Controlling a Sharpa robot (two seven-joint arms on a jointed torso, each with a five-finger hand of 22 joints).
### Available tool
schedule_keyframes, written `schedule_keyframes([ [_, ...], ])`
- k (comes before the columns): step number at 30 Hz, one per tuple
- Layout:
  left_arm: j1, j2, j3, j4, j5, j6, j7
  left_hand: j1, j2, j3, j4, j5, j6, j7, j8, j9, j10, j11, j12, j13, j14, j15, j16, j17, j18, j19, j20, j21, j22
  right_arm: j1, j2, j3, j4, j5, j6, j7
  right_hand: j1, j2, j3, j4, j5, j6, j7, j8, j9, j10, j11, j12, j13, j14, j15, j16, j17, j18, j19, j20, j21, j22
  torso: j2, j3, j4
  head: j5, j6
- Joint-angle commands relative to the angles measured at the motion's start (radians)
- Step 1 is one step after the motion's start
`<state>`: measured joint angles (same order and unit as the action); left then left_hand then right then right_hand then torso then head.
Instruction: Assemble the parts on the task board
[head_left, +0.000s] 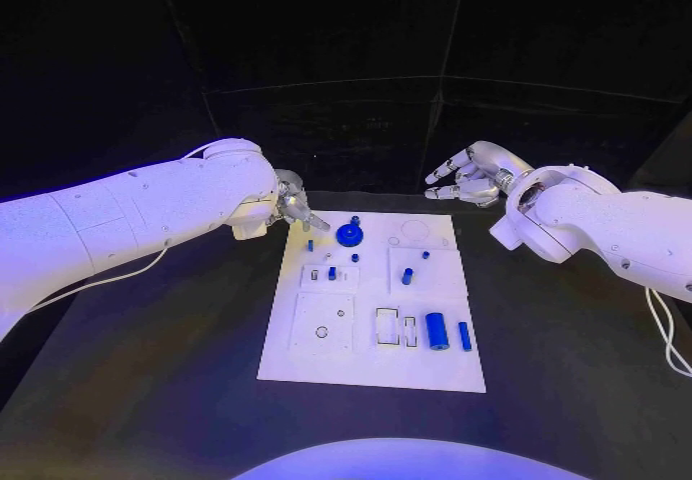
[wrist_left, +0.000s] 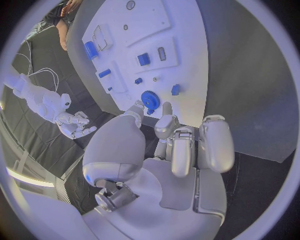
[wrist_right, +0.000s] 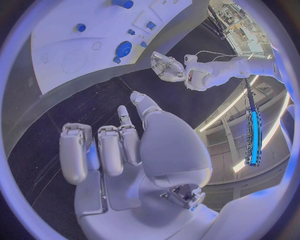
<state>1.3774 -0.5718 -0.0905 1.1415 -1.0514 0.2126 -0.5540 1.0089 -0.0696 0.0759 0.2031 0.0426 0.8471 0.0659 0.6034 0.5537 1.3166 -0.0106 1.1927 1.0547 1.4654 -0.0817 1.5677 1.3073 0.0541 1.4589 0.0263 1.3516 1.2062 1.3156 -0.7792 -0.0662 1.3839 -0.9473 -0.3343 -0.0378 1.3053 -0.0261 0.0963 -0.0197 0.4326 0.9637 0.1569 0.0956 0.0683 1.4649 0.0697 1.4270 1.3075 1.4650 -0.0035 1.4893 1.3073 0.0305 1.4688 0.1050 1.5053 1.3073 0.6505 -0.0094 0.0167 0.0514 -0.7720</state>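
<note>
Head view: my left robot hand (head_left: 296, 212) hovers at the board's (head_left: 372, 372) far left corner, just beside the gear (head_left: 351, 236). It looks small, stiff and light; I'd pinch its rim. Left wrist view: fingers (wrist_left: 164, 111) part-curled, holding nothing. Right wrist view: right robot hand (wrist_right: 115, 145) empty, fingers loosely curled, off the board's far edge; the small pegs are hard to make out.

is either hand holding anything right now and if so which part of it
Nothing is held. The left hand hovers at the task board's far edge, its fingers near the blue gear but empty. The right hand hangs beyond the board, fingers curled on nothing.
</note>
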Motion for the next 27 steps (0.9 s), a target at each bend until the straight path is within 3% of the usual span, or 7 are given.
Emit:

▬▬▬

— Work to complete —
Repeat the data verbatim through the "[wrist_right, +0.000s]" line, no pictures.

— Solution —
Controlling a Sharpa robot (two seven-joint arms on a jointed torso, each with a five-finger hand of 22 joints).
### Available tool
schedule_keyframes, written `schedule_keyframes([ [_, ...], ])`
- k (comes before the columns): step number at 30 Hz, one per tuple
- Layout:
  left_arm: j1, j2, j3, j4, j5, j6, j7
  left_hand: j1, j2, j3, j4, j5, j6, j7, j8, j9, j10, j11, j12, j13, j14, j15, j16, j17, j18, j19, j20, j21, j22
  right_arm: j1, j2, j3, j4, j5, j6, j7
  right_hand: j1, j2, j3, j4, j5, j6, j7, j8, j9, j10, j11, j12, j13, j14, j15, j16, j17, j18, j19, j20, j21, j22
  torso: j2, j3, j4
  head: j5, j6
- Joint-angle commands relative to the angles measured at the motion's start (radians)
- Step 1 is one step after the motion's start
`<state>`: measured joint angles (same order and unit as the action); left then left_hand then right then right_hand then torso then head.
Instruction: Assemble the parts on the task board
[head_left, +0.000s] 
[wrist_left, +0.000s] 
[wrist_right, +0.000s] 

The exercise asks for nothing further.